_ignored meta field index stats

flash1293 commented 6 months ago

Description

The recently introduced _ignored meta field (https://www.elastic.co/guide/en/elasticsearch/reference/current/mapping-ignored-field.html) is helpful to detect issues with data ingestion.

However, it requires read permissions and potentially expensive search queries to get basic statistics.

Adding information about _ignored field usage to the index stats would allow to monitor it in a cheap way.

The API could look like this:

GET my-index/_stats

{
  "_all": {
    "total": {
      "ignored_fields": {   
        "degraded_docs": 123
     }
  }
}

Implementation notes: https://github.com/elastic/elasticsearch/issues/108092#issuecomment-2116045095

elasticsearchmachine commented 6 months ago

Pinging @elastic/es-search (Team:Search)

felixbarny commented 6 months ago

it requires read permissions

Could you expand on why this is problematic?

potentially expensive search queries to get basic statistics

@martijnvg or @javanna could you help us understand how expensive it is to do an exists query on the _ignored field (which now has doc_values)? Are there optimizations/short-circuits when an entire index is matched?

Check how much space is used for storing it

The field usage API may be useful for that.

Are you interested in the number of ignored fields for an entire data stream or index? Or do you want the ability to filter based on a time range?

Is it for internal telemetry purposes or to show this information to users? One option would be to just track a counter metric via APM. That won't show you the total number/ratio of _ignored docs but you could plot that number over time.

If you want to show the ratio of ignored docs in the dataset quality page, which supports selecting the time range, maybe just doing a simple exists query on the _ignored field is your best bet.

flash1293 commented 6 months ago

Could you expand on why this is problematic?

This is very specific about the potential use of collecting telemetry on this from Kibana - giving full read access to all indices to all Kibana background tasks is problematic as it violates the least-privilege concept.

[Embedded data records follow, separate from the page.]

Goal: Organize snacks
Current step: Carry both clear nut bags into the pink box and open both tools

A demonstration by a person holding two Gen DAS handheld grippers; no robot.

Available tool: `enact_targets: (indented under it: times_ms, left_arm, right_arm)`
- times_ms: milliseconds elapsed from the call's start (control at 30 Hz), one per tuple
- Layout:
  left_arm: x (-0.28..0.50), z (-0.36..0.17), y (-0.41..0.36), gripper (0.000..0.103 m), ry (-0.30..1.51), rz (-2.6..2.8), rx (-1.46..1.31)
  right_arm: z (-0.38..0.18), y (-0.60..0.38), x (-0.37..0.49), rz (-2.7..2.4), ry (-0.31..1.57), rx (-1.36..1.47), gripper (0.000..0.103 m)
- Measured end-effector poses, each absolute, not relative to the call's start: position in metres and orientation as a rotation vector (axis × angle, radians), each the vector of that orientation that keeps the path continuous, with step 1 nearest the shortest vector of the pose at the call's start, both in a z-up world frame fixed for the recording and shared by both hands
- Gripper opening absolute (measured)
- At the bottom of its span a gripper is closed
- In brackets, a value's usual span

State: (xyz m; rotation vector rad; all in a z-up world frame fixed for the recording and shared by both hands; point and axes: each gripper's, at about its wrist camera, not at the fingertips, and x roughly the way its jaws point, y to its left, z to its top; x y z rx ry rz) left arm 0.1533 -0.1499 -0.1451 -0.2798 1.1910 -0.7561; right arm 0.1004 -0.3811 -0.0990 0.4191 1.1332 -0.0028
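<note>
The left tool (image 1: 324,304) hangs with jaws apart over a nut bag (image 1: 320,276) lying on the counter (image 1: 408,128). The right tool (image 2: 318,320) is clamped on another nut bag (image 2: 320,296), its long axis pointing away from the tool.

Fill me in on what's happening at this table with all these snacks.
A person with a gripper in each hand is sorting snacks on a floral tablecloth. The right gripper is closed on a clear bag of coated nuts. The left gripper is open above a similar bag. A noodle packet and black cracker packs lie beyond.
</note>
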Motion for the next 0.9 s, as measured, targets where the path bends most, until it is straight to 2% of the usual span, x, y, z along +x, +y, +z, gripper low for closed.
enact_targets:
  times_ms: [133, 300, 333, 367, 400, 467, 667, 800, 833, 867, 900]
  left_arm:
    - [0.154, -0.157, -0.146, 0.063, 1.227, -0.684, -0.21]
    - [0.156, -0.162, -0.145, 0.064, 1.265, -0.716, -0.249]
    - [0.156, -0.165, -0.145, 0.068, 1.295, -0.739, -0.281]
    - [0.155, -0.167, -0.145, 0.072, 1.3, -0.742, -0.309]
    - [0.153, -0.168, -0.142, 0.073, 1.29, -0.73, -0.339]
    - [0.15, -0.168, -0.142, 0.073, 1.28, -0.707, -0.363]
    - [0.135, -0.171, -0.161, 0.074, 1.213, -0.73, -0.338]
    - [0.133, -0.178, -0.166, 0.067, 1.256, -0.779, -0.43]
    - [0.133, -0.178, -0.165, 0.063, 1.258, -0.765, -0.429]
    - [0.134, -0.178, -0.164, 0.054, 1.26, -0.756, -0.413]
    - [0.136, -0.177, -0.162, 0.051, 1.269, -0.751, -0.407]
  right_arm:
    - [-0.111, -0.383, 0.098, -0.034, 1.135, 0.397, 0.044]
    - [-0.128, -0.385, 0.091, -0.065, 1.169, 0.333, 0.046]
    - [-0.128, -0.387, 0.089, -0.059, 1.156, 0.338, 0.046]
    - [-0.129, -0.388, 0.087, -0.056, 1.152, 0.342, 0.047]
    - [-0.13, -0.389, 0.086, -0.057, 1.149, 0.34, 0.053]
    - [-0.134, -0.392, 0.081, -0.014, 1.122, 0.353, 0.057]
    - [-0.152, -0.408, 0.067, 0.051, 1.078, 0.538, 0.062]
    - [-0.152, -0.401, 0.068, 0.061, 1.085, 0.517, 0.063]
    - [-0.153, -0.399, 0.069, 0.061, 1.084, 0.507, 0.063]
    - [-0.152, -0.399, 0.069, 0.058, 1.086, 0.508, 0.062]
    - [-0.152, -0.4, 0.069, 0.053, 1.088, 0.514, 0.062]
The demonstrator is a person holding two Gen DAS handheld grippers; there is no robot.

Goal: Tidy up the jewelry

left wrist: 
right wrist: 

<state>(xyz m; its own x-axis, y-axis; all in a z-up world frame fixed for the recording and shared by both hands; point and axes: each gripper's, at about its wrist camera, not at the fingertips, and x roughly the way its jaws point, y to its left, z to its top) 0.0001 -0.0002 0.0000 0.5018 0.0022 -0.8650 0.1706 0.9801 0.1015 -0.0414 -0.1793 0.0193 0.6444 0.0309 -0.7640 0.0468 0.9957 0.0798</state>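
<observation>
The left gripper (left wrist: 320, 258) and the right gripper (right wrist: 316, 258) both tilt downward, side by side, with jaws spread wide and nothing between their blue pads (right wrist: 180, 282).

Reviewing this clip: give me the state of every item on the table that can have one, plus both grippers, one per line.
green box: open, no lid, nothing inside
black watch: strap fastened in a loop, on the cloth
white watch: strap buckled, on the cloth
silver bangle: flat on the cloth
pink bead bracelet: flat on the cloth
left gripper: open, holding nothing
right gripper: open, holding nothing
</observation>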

Are you interested in the number of ignored fields for an entire data stream or index? Or do you want the ability to filter based on a time range?

@salvatore-campagna brought up the storage angle, that's why I opened this issue - he can comment better on it.

Is it for internal telemetry purposes or to show this information to users?

My use case is internal telemetry purposes, but after talking to @salvatore-campagna we thought that there might be other potential use cases.

One option would be to just track a counter metric via APM. That won't show you the total number/ratio of _ignored docs but you could plot that number over time.

You mean it won't show the total number because document deletes/updates are not accounted for properly?

Tracking a counter metric sounds like it would solve the telemetry use case, as this is less about perfect fidelity and more about being able to track the rough number over time as a success metric.

felixbarny commented 6 months ago

You mean it won't show the total number because document deletes/updates are not accounted for properly?

When tracking a counter, the retention of the data itself and the metrics are decoupled. You may retain the metrics for a month but the logs are only retained for a week. I don't think this is necessarily an issue but it means you can't answer questions like how many _ignored fields are set in this particular data stream right now. But you can still track the rate of ingested documents that have ignored fields over time. And I think that's the relevant thing.

flash1293 commented 6 months ago

@felixbarny If we do this, we could also have two counters (one for healthy docs and one for degraded docs) to get a ratio for "health of incoming docs", right?

felixbarny commented 6 months ago

Yes, and we should probably also have counters for documents that enter the failure store and documents that get rejected.

flash1293 commented 6 months ago

Sounds like a good solution! If I'm understanding correctly, these numbers would only be held in memory, so they would be reset on restart, but that wouldn't matter to us so much as we are mostly worried about the ratio.

When using APM counter metrics for this, how would we report these numbers as telemetry? Is this something Elasticsearch is doing internally or would it still be about exposing the values via an endpoint / part of an existing endpoint and Kibana leverages it?

felixbarny commented 6 months ago

Yes, the counters are reset on restart and every ES node has their own counter. But that shouldn't matter too much. We should be able to do rate aggregations on these counters and also calculate percentages over time. Depending on how fine-grained we want to track the data, we could add dimensions for the index/data stream name. However, there's a risk that the index name is high cardinality, which would impact the memory overhead in ES, and the storage requirements, and the query latency when aggregating lots of time series. We talked about only tracking metrics per data stream for managed data streams, which would include our integration data streams but not custom ones.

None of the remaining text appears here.